Smart pointer

Last updated

In computer science, a smart pointer is an abstract data type that simulates a pointer while providing added features, such as automatic memory management or bounds checking. Such features are intended to reduce bugs caused by the misuse of pointers, while retaining efficiency. Smart pointers typically keep track of the memory they point to, and may also be used to manage other resources, such as network connections and file handles. Smart pointers were first popularized in the programming language C++ during the first half of the 1990s as rebuttal to criticisms of C++'s lack of automatic garbage collection. [1] [2]

Contents

Pointer misuse can be a major source of bugs. Smart pointers prevent most situations of memory leaks by making the memory deallocation automatic. More generally, they make object destruction automatic: an object controlled by a smart pointer is automatically destroyed (finalized and then deallocated) when the last (or only) owner of an object is destroyed, for example because the owner is a local variable, and execution leaves the variable's scope. Smart pointers also eliminate dangling pointers by postponing destruction until an object is no longer in use.

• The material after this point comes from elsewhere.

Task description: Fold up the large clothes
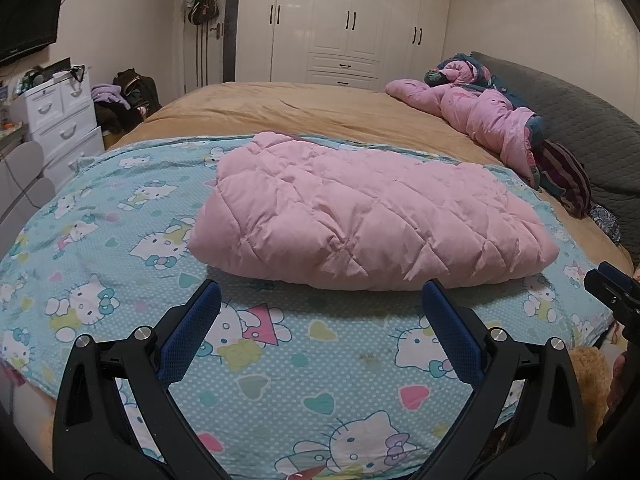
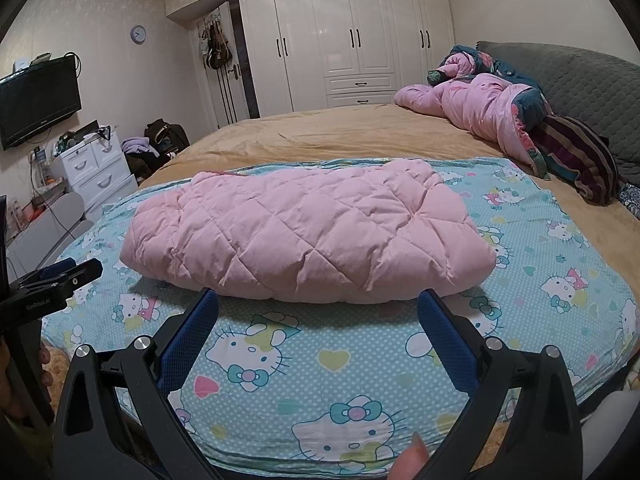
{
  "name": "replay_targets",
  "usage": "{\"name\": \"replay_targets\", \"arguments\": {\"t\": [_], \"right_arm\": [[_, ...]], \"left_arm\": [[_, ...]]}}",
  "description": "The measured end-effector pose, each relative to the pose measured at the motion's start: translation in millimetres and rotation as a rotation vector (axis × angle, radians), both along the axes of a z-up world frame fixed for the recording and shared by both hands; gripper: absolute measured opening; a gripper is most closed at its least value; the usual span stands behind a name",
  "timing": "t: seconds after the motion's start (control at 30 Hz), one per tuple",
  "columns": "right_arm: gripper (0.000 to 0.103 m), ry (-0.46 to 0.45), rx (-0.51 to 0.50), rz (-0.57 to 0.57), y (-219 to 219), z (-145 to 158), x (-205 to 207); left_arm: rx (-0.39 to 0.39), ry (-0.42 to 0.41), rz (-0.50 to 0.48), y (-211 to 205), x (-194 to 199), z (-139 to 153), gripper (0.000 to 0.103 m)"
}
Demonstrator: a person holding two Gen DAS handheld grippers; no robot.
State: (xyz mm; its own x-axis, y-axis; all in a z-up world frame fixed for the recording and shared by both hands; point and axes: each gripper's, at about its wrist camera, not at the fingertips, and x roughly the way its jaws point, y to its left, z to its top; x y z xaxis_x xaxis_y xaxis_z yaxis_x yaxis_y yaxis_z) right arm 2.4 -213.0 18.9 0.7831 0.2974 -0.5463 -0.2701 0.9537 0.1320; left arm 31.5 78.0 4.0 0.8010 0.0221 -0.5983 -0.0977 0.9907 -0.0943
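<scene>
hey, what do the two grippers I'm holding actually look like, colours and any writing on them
Both the left gripper and the right gripper have black plastic frames with silver round bolts. Their fingers carry blue textured pads. Small white lettering sits on the left one's side in the right wrist view, too small to read surely.

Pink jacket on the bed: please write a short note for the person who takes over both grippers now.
Left gripper: open, empty, held over the cartoon sheet, short of the jacket.
Right gripper: open, empty, also just in front of the jacket.
Pink jacket: lies on the sheet as a compact folded bundle, touched by neither gripper.
Done: the jacket looks folded.
Left: perhaps tidy the fold. A second pink quilted piece lies crumpled near the headboard; I cannot tell if it belongs to the job.
</scene>
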Motion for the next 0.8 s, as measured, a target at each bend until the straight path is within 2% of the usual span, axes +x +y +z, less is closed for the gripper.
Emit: {"name": "replay_targets", "arguments": {"t": [0.23, 0.5, 0.6, 0.73, 0.8], "right_arm": [[0.099, 0.001, -0.003, 0.0, -1, 0, 1], [0.099, 0.004, -0.012, -0.007, -4, -2, 0], [0.099, 0.014, 0.001, -0.028, -12, -5, -1], [0.099, 0.056, 0.044, -0.142, -56, -16, -1], [0.099, 0.07, 0.046, -0.279, -101, -25, -4]], "left_arm": [[0.014, 0.009, 0.016, 1, 1, -2, 0.094], [-0.003, 0.026, -0.026, 0, -1, -5, 0.094], [-0.002, 0.038, -0.006, 7, -1, -8, 0.094], [-0.076, 0.086, 0.074, 52, 8, -16, 0.094], [-0.098, 0.096, 0.152, 99, 14, -21, 0.094]]}}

If a language supports automatic garbage collection (for example, Java or C#), then smart pointers are unneeded for reclaiming and safety aspects of memory management, yet are useful for other purposes, such as cache data structure residence management and resource management of objects such as file handles or network sockets.

Several types of smart pointers exist. Some work with reference counting, others by assigning ownership of an object to one pointer.

History

Even though C++ popularized the concept of smart pointers, especially the reference-counted variety, [3] the immediate predecessor of one of the languages that inspired C++'s design had reference-counted references built into the language. C++ was inspired in part by Simula67. [4] Simula67's ancestor was Simula I. Insofar as Simula I's element is analogous to C++'s pointer without null, and insofar as Simula I's process with a dummy-statement as its activity body is analogous to C++'s struct (which itself is analogous to C. A. R. Hoare's record in then-contemporary 1960s work), Simula I had reference counted elements (i.e., pointer-expressions that house indirection) to processes (i.e., records) no later than September 1965, as shown in the quoted paragraphs below. [5]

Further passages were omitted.